**EXERCISE REQUIREMENTS**
Word for word, restate the lines from the top of the records below through the line with "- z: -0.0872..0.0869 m", both included, with no pictures in the result.

**EXERCISE DATA**
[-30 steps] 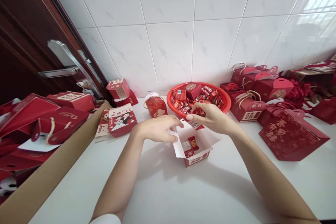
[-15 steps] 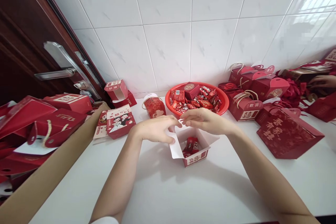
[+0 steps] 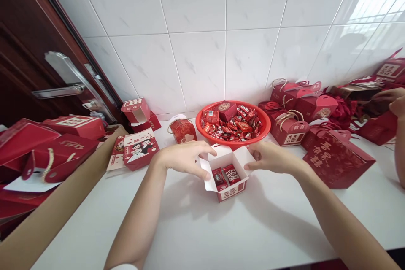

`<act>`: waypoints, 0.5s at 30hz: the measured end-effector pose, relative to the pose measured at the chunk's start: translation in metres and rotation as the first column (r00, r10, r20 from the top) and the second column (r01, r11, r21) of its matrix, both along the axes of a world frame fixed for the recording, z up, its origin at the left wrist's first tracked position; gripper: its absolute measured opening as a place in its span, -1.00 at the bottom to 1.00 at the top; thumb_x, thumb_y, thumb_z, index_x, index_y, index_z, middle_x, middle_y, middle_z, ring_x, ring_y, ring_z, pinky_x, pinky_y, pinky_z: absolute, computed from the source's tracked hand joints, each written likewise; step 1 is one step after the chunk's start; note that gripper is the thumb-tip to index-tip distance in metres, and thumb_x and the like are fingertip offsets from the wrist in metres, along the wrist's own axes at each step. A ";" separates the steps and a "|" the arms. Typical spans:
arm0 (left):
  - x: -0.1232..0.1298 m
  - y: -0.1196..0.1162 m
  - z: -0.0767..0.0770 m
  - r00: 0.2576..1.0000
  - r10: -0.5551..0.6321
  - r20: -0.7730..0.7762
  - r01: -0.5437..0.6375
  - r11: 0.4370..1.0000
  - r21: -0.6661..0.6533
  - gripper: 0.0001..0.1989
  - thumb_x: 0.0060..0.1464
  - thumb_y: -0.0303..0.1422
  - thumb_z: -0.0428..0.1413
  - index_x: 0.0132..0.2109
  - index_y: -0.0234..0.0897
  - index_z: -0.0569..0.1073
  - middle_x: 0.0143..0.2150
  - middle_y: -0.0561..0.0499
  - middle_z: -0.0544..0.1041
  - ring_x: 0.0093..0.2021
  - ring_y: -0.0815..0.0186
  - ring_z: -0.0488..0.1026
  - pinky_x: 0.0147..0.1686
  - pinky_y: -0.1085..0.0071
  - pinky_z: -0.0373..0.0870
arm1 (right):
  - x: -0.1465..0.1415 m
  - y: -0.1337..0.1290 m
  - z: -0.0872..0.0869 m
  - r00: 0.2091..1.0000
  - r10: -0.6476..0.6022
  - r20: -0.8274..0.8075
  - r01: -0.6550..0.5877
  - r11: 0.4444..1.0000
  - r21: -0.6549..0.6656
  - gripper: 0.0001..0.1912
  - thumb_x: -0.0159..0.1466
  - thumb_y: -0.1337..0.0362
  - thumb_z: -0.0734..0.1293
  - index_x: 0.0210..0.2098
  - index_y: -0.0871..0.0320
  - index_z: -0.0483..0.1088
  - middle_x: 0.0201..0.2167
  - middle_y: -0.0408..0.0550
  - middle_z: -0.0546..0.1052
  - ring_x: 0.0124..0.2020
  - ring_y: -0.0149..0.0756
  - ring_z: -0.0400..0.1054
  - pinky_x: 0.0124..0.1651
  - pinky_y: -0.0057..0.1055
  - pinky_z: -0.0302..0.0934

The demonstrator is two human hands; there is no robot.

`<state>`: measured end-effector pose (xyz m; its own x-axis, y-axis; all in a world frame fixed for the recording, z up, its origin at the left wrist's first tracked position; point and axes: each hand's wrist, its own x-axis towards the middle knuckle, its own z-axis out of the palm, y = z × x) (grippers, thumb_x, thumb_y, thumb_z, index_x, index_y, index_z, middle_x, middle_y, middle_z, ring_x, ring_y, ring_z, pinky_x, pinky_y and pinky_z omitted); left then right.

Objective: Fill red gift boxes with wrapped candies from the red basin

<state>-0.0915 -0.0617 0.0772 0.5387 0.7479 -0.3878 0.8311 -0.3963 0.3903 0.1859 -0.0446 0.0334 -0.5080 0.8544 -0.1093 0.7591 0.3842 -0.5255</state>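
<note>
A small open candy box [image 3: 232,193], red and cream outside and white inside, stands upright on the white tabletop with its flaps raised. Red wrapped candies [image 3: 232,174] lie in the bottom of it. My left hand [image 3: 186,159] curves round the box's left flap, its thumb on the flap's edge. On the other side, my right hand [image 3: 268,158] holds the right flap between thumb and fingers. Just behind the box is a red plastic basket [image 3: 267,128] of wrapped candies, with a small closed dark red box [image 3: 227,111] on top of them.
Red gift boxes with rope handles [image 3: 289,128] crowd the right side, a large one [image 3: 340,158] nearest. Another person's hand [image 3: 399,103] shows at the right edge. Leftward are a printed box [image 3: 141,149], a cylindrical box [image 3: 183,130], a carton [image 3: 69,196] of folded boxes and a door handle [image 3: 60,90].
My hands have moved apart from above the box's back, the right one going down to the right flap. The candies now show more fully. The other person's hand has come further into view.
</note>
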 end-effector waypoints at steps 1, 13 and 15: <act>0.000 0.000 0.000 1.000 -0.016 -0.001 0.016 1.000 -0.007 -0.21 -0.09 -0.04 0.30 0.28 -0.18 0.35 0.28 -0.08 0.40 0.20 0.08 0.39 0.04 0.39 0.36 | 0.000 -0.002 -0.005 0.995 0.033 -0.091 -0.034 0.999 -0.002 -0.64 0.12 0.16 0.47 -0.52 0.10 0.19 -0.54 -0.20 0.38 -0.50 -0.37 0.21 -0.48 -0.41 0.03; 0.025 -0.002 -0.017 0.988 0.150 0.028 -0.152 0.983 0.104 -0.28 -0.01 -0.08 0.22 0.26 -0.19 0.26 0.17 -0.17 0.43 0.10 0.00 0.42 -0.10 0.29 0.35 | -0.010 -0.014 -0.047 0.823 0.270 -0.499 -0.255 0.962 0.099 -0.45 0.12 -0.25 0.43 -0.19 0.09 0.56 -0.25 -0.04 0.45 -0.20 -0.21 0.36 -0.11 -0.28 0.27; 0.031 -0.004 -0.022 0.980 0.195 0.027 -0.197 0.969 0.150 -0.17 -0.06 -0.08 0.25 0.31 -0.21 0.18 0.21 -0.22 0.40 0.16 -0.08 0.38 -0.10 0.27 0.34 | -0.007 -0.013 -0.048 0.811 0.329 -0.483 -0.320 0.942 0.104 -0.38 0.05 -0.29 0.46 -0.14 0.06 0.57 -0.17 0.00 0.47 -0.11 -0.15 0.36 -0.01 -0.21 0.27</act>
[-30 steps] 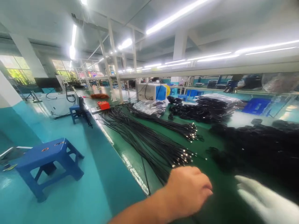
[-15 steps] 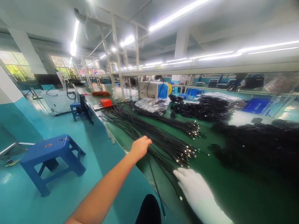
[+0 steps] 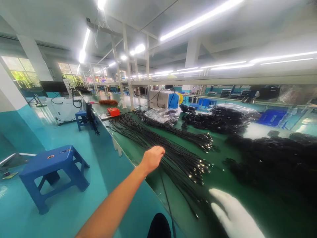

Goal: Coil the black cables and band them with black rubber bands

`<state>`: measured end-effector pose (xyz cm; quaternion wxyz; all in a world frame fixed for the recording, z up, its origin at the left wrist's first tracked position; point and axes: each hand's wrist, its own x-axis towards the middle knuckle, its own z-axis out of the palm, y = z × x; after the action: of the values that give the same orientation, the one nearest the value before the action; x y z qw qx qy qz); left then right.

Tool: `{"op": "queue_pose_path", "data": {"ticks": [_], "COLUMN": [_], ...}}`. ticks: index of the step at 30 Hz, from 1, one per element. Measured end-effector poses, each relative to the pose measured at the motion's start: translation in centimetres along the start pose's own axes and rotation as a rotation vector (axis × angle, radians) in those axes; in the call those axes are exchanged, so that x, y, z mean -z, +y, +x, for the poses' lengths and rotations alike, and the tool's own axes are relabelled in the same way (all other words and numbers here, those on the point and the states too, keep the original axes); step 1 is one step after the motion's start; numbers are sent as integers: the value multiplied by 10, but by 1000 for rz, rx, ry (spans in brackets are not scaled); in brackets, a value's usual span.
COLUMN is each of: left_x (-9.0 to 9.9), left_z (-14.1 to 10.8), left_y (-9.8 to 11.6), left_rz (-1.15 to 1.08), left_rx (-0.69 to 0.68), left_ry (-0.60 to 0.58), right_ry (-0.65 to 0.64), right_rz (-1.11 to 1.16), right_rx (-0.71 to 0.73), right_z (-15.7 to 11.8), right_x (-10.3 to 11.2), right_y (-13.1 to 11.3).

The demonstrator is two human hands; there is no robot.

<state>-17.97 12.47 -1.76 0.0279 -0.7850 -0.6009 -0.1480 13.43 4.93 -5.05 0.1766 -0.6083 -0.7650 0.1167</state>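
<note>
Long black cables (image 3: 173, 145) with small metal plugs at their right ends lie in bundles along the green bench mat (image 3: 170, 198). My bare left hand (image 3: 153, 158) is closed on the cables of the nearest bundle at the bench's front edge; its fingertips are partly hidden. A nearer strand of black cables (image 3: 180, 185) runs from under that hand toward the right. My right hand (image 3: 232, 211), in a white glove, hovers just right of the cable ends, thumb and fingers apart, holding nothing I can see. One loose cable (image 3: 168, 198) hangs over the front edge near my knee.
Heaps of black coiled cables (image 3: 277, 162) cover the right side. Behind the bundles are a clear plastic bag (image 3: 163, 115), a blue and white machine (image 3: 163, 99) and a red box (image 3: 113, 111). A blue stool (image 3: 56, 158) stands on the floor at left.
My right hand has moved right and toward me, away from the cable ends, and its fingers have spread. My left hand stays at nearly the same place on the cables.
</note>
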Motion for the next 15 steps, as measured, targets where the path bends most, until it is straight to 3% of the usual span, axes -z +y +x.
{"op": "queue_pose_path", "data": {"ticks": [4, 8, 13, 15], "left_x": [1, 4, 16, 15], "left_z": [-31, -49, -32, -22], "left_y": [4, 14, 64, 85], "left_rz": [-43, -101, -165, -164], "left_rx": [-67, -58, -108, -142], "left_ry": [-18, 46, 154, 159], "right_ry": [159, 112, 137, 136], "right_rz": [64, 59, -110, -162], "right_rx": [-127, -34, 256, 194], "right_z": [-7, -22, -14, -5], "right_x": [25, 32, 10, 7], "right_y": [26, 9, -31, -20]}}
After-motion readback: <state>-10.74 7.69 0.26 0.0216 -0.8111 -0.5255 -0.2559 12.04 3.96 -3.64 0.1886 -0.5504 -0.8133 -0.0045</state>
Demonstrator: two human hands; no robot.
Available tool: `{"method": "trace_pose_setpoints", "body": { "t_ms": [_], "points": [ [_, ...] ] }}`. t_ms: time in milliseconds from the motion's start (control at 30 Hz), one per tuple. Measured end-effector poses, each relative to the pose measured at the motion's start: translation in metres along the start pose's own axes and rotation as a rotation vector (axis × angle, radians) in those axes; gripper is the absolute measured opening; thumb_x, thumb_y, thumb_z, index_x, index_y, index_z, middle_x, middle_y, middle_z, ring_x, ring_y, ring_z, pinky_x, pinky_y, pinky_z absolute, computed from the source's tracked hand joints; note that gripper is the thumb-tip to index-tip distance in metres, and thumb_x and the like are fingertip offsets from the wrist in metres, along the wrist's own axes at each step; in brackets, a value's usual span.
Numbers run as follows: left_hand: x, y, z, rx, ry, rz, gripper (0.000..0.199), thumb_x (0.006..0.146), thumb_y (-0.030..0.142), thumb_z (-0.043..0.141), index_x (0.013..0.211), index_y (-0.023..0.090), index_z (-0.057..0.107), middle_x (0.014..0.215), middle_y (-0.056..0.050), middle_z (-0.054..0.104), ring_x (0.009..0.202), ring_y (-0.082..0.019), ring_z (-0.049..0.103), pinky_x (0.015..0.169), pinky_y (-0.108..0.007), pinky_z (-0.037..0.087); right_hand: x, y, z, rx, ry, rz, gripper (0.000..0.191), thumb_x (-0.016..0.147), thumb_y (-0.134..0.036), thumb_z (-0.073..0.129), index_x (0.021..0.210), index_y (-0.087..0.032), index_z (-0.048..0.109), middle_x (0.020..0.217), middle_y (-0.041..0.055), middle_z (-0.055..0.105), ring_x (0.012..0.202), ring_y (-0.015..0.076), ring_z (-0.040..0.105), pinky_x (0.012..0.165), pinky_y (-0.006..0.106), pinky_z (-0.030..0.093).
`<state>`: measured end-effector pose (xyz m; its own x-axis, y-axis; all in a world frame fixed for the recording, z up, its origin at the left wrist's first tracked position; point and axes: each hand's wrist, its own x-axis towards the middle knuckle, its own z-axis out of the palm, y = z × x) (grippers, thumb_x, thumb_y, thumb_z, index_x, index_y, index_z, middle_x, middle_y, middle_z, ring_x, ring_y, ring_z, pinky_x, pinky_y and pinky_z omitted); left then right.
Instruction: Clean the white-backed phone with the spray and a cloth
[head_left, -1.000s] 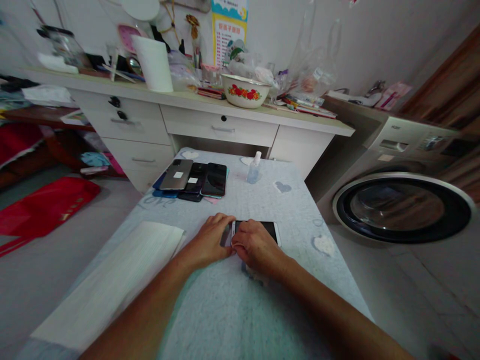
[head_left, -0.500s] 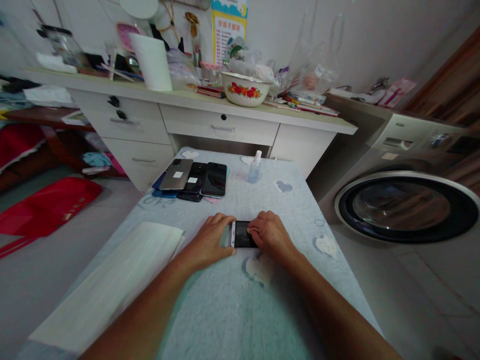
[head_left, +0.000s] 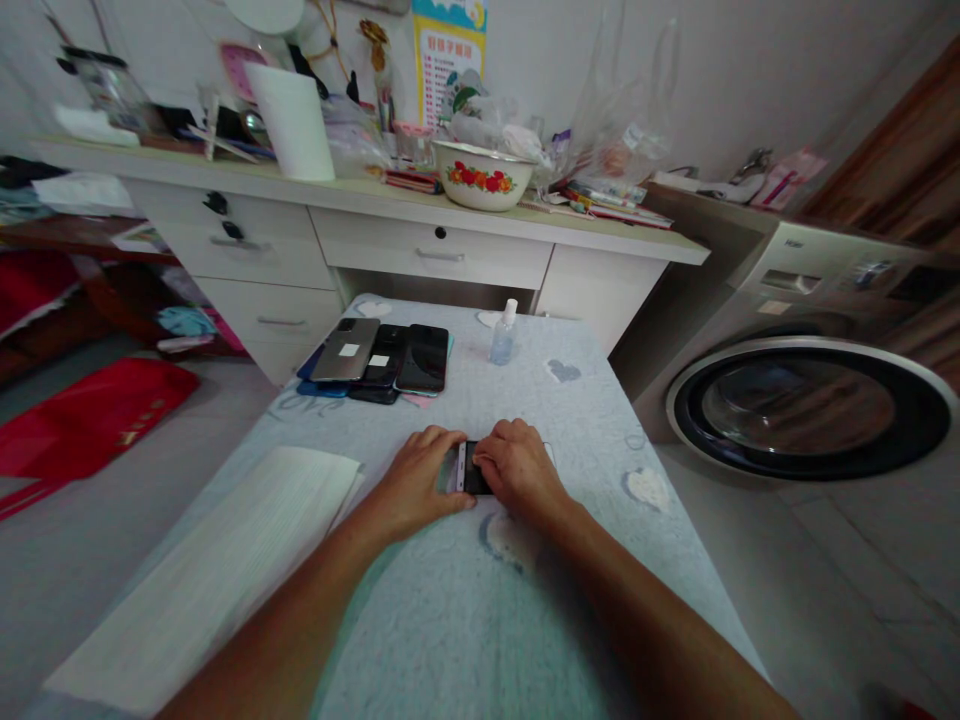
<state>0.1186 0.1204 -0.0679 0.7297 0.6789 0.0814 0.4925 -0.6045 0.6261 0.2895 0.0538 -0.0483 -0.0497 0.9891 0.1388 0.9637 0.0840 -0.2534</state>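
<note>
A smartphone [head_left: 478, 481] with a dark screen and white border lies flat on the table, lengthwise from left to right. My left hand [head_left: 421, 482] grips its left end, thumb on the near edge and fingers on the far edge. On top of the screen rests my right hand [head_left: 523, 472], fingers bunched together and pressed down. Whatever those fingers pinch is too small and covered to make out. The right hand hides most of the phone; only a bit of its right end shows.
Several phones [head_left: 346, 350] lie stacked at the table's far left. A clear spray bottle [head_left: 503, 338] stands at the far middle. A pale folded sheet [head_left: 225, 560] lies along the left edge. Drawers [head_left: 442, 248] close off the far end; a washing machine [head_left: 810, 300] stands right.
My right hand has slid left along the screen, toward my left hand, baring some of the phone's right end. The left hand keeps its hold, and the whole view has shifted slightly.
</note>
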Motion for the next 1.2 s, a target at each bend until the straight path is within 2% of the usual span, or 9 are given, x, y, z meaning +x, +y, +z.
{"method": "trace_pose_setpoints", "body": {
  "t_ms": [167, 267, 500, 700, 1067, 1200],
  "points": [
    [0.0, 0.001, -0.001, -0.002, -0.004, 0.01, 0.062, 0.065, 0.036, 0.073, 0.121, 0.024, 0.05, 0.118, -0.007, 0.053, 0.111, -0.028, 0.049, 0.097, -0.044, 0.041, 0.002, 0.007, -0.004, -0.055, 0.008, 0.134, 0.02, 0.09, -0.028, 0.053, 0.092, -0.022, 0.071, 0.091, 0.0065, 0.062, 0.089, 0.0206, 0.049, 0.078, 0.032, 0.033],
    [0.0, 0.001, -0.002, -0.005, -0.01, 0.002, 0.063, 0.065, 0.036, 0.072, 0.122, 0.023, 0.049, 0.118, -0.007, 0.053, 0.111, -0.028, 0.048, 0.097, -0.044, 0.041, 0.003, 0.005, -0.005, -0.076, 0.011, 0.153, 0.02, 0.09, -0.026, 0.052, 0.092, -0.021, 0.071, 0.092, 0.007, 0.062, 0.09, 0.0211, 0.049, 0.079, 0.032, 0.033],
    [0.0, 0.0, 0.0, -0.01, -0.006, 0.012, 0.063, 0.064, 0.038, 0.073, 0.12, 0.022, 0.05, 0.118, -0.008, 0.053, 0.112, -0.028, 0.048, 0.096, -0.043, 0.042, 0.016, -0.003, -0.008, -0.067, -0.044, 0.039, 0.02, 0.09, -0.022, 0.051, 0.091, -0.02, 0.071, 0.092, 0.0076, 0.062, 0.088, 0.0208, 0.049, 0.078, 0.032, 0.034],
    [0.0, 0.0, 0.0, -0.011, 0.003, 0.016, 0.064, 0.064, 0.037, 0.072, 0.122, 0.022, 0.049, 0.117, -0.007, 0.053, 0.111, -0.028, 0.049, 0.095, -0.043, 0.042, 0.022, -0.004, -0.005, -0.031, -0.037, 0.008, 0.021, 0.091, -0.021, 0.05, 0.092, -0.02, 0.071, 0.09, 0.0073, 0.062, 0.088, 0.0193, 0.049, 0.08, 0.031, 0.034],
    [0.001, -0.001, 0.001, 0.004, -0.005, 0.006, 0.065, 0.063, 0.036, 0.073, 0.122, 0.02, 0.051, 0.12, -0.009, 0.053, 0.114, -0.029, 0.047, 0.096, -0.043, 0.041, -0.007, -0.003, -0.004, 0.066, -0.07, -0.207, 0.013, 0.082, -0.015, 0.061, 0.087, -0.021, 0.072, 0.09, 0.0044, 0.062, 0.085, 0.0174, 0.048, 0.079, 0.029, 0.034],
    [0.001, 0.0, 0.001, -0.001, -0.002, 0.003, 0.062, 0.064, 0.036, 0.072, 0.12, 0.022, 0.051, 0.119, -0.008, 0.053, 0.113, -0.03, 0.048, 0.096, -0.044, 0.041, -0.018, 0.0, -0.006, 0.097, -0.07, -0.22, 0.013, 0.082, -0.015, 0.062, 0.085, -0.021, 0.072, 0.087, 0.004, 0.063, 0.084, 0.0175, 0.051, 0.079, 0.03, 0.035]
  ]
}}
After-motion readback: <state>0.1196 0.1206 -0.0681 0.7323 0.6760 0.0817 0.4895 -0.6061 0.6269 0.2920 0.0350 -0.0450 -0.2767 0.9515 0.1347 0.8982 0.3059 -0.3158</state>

**PROBLEM SOLUTION**
[-30 steps] 
[-15 steps] 
[+0 steps] 

`<act>`: waypoints, 0.5s at 30hz: the measured end-effector pose, relative to the pose measured at the chunk's start: translation in metres and rotation as the first column (r00, r10, r20 from the top) and the second column (r01, r11, r21) of its matrix, both along the axes of a world frame fixed for the recording, z up, its origin at the left wrist's first tracked position; gripper: its absolute measured opening as a place in its span, -1.00 at the bottom to 1.00 at the top; thumb_x, thumb_y, thumb_z, index_x, index_y, index_z, middle_x, middle_y, middle_z, ring_x, ring_y, ring_z, pinky_x, pinky_y, pinky_z: absolute, computed from the source's tracked hand joints, each written likewise; step 1 is one step after the chunk's start; note that gripper is the thumb-tip to index-tip distance in metres, and thumb_x and the like are fingertip offsets from the wrist in metres, along the wrist's own axes at each step. A ";" separates the steps and a "|" the arms. Typical spans:
arm0 (left):
  - x: -0.1232..0.1298 m
  - y: -0.1196..0.1162 m
  - z: -0.0767..0.0770 m
  - r00: 0.2576..1.0000
  - r10: -0.5551..0.6321
  - r20: -0.7730..0.7762
  - r01: -0.5437..0.6375
  - r11: 0.4370..1.0000
  - r21: -0.6661..0.6533
  - gripper: 0.0001..0.1989
  - thumb_x: 0.0060..0.1464
  - thumb_y: -0.0303..0.1422
  - thumb_z: -0.0428..0.1413
  - index_x: 0.0132..0.2109
  - index_y: -0.0234..0.0897
  - index_z: -0.0569..0.1073
  - middle_x: 0.0143..0.2150
  - middle_y: -0.0561..0.0499
  - middle_z: -0.0544..0.1041
  - ring_x: 0.0093..0.2021
  - ring_y: -0.0815..0.0186
  - ring_z: -0.0488..0.1026
  - pinky_x: 0.0147..0.1686
  - pinky_y: -0.1085..0.0071
  - pinky_z: -0.0373..0.0870
arm1 (right):
  - x: -0.1465..0.1415 m
  - y: -0.1337..0.1290 m
  - z: -0.0872..0.0869 m

The required output has been given in full.